Instructions for the task ->
Find the word "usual" below. Copy each line that has it.

--- Available data Enclosed Below ---

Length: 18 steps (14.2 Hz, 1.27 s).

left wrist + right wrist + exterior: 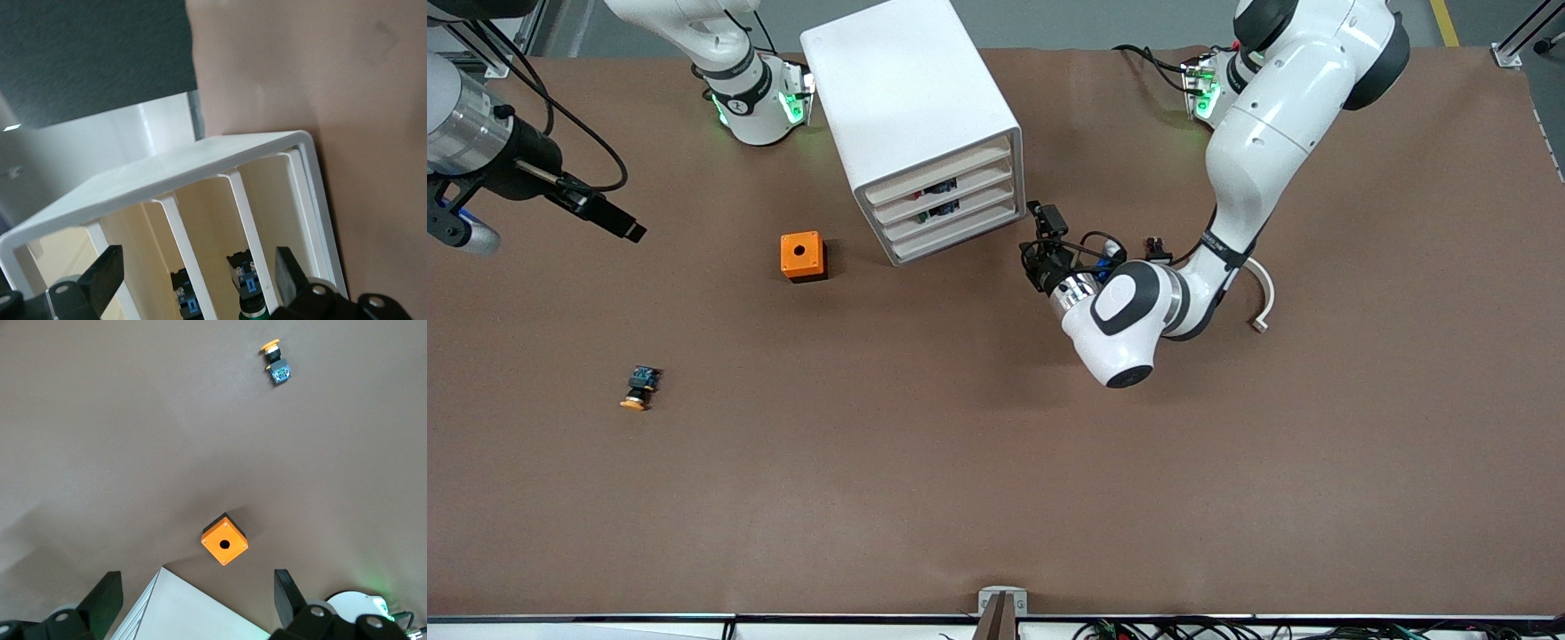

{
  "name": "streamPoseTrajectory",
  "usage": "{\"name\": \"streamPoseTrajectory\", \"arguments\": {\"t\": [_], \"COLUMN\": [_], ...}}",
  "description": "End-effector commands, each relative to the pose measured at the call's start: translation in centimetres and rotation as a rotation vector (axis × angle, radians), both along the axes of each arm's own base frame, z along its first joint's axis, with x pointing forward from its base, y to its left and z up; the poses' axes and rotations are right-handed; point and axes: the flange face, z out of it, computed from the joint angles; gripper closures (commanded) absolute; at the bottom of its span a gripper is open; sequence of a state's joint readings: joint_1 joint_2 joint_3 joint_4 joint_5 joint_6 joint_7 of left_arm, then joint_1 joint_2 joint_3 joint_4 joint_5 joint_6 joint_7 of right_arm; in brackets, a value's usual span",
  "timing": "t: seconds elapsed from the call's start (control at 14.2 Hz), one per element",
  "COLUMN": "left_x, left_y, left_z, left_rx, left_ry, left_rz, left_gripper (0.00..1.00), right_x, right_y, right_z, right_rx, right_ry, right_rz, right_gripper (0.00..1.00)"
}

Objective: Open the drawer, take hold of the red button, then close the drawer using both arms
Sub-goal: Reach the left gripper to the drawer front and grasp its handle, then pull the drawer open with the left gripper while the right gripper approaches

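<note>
your left gripper, jaws wide, faces the shut drawer in the cabinet near the table's top edge; opening comes next. right gripper waits open above.

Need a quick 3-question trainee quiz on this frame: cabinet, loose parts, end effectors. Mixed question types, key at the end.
1. True or false: all four drawers of the cabinet are shut.
2. Which end effector is at the drawer fronts? A) left B) right
3. What lies nearer the front camera: the orange cube or the orange-capped button?

Key
1. True; none is pulled out.
2. A. The left end effector, open, faces the drawer fronts. The right end effector, open, is up over the right arm's end of the table.
3. The orange-capped button.
</note>
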<state>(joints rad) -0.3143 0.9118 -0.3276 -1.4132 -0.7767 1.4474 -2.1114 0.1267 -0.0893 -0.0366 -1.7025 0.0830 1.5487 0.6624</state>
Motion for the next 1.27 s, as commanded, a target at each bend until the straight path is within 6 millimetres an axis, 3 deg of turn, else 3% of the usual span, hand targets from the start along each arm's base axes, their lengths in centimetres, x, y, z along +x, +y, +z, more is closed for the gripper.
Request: {"name": "streamPoseTrajectory", "arguments": {"t": [0.0, 0.07, 0.21, 0.63, 0.98, 1.2], "left_x": [-1.5, -2.5, -4.7, -7.7, -9.1, -9.0], "left_y": [-2.1, -3.2, -5.6, -7.9, -8.7, -8.7], "left_z": [-0.6, -0.7, -0.8, -1.0, -1.4, -1.5], "left_rx": [0.017, 0.026, 0.007, 0.004, 0.01, 0.009], "left_ry": [0.081, 0.091, 0.128, 0.158, 0.168, 0.171], "left_rz": [-0.001, -0.019, -0.038, -0.087, -0.109, -0.103], "left_gripper": [0.0, 0.07, 0.32, 0.43, 0.65, 0.76], "right_x": [-0.2, -0.3, -0.4, -0.5, -0.5, -0.9], "right_y": [1.0, 1.4, 2.1, 3.2, 5.1, 7.3], "right_z": [0.0, 0.0, 0.0, 0.0, -0.3, -0.3], "right_rx": [0.013, 0.011, 0.009, 0.022, 0.064, 0.058], "right_ry": [0.012, 0.012, 0.017, 0.024, 0.055, 0.058], "right_rz": [-0.035, -0.045, -0.062, -0.092, -0.203, -0.239], "right_gripper": [0.0, 0.0, 0.0, 0.0, 0.0, 0.0]}}
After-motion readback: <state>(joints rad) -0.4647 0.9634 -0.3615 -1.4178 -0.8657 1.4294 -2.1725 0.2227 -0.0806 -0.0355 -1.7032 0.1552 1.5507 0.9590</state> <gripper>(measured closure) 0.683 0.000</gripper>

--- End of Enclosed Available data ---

Your solution ->
  "description": "End-effector commands, each relative to the pose measured at the call's start: translation in centimetres and rotation as a rotation vector (axis × angle, radians), both along the axes of each arm's own base frame, z along its first joint's axis, with x pointing forward from its base, y to its left and z up; the poses' axes and rotations are right-handed; point and axes: the flange face, z out of it, computed from the joint angles; gripper closures (commanded) absolute; at the bottom of its span a gripper is open; sequence of a state's joint readings: joint_1 joint_2 joint_3 joint_4 joint_5 joint_6 joint_7 of left_arm, then joint_1 joint_2 joint_3 joint_4 joint_5 joint_6 joint_7 of right_arm; in brackets, a value's usual span",
Motion for the next 1.27 s, as commanded, a target at each bend until the straight path is within 6 millimetres an axis, 3 deg of turn, else 3% of the usual span, hand targets from the start along each arm's base axes, their lengths in centimetres, x, y, z along +x, +y, +z, more is closed for the gripper.

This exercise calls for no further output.